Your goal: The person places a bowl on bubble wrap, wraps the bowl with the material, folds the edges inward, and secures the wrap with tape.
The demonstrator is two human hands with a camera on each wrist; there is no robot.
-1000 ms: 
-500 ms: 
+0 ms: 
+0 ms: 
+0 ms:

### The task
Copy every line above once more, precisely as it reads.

### Finished task
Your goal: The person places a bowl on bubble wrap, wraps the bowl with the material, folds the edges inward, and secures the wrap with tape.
The demonstrator is two human hands with a camera on each wrist; there is no robot.
-1000 ms: 
-500 ms: 
+0 ms: 
+0 ms: 
+0 ms:

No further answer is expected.